Furthermore, God works his providence interdependently. Burroughs challenges me: ” . . . when God has ordered a thing for the present to be thus . . . how do you know how many things depend on this thing? God may have some work to do twenty years hence that depends on this passage of providence that falls out this day or this week.” So, because he was providentially arrested in Jerusalem, Paul testified to kings (Acts 21:37-26:32) and because of his providential imprisonment in Rome “it has become known throughout the whole imperial guard and to all the rest that my imprisonment is for Christ” (Philippians 1:13).
Finally knowing God’s ways in providence help me learn contentment. Burroughs identifies three . . .
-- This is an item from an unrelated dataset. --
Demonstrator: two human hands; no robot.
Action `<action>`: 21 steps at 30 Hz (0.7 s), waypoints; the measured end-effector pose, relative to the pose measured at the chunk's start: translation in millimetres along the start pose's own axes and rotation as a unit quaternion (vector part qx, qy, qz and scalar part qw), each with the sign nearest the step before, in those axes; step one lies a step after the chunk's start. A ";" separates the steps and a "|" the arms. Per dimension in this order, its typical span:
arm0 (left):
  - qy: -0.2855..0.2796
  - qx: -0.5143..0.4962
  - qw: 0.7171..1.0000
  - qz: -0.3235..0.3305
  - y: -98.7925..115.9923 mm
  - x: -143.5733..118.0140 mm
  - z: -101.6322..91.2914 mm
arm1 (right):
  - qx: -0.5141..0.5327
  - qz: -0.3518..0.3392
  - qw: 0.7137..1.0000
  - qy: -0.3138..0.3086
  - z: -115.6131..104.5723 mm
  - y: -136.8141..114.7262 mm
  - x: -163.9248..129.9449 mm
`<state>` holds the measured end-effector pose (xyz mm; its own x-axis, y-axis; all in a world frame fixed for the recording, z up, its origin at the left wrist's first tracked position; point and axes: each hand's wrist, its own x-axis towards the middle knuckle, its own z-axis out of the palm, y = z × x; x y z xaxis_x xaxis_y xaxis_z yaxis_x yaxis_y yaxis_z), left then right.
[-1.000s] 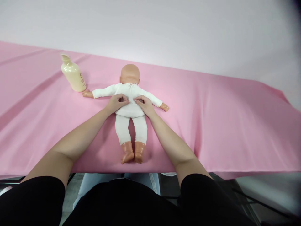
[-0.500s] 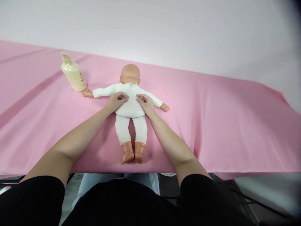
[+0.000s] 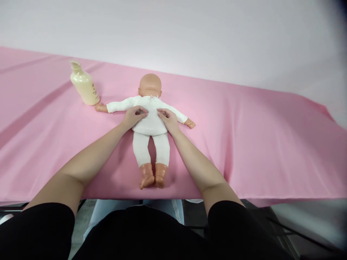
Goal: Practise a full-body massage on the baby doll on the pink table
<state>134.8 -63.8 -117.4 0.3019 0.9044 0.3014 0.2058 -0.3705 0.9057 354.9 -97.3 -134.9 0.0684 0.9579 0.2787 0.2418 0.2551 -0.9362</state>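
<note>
The doll [image 3: 150, 119] is lying face down in the middle of the pink cloth [image 3: 244, 144], head away from the person, arms spread. Both hands are being held on its upper back: the left hand [image 3: 135, 116] and the right hand [image 3: 168, 119] are curled, fingertips apparently pinching the white top either side of the spine. Compared with a second ago, the hands are being shifted slightly up the back, from waist level toward the shoulders; over the last half second almost nothing is being moved. The cream bottle [image 3: 84, 86] is standing beside the doll's outstretched hand, untouched.
</note>
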 end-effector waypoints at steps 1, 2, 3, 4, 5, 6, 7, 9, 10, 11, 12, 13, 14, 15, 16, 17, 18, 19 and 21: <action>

- “God’s ordinary course is that his people in this world should be in an afflicted condition.” ” . . . through many tribulations we must enter the kingdom of God” (Acts 14:22b). “Beloved, do not be surprised at the fiery trial when it comes upon you to test you, as though something strange were happening to you. But rejoice insofar as you share Christ’s sufferings, that you may also rejoice and be glad when his glory is revealed” (1 Peter 4:12,13).
- Usually when God intends the greatest mercy to any of his people he brings them into the lowest condition. Before God mercifully saved the Hebrews to become his treasured-possession people, he allowed Pharaoh to cruelly abuse them as his slaves (Exodus 1-19). Before God mercifully set David on Israel’s throne, he drove him into the mountains as a fugitive from King Saul (1 Samuel 26,27). Before God raised his Son from the dead that he might lavish his mercy on lost sinners like me, he nailed him to a cross (Romans 4:24).
- It is the way of God to work by contraries, to turn the greatest evil into the greatest good. Martin Luther wrote, “It is the way of God: he humbles that he might exalt, he kills that he might make alive, he confounds that he might glorify.” Sounds foolish, doesn’t it! “For the word of the cross is folly to those who are perishing, but to us who are being saved it is the power of God . . . Has not God made foolish the wisdom of the world?” (1 Corinthians 1:18,20b). That’s the heart of the Gospel—and I have to learn it for myself to learn contentment.
It turns out, then, that prosperity that people naturally seek for contentment actually becomes a back-breaking burden . . . that getting what my heart naturally desires to be content actually produces evil
. . . and that knowing (and trusting!) God’s counter-intuitive providential ways teaches me contentment. Help me, Father, not to love and think like the world, but to love and think like you!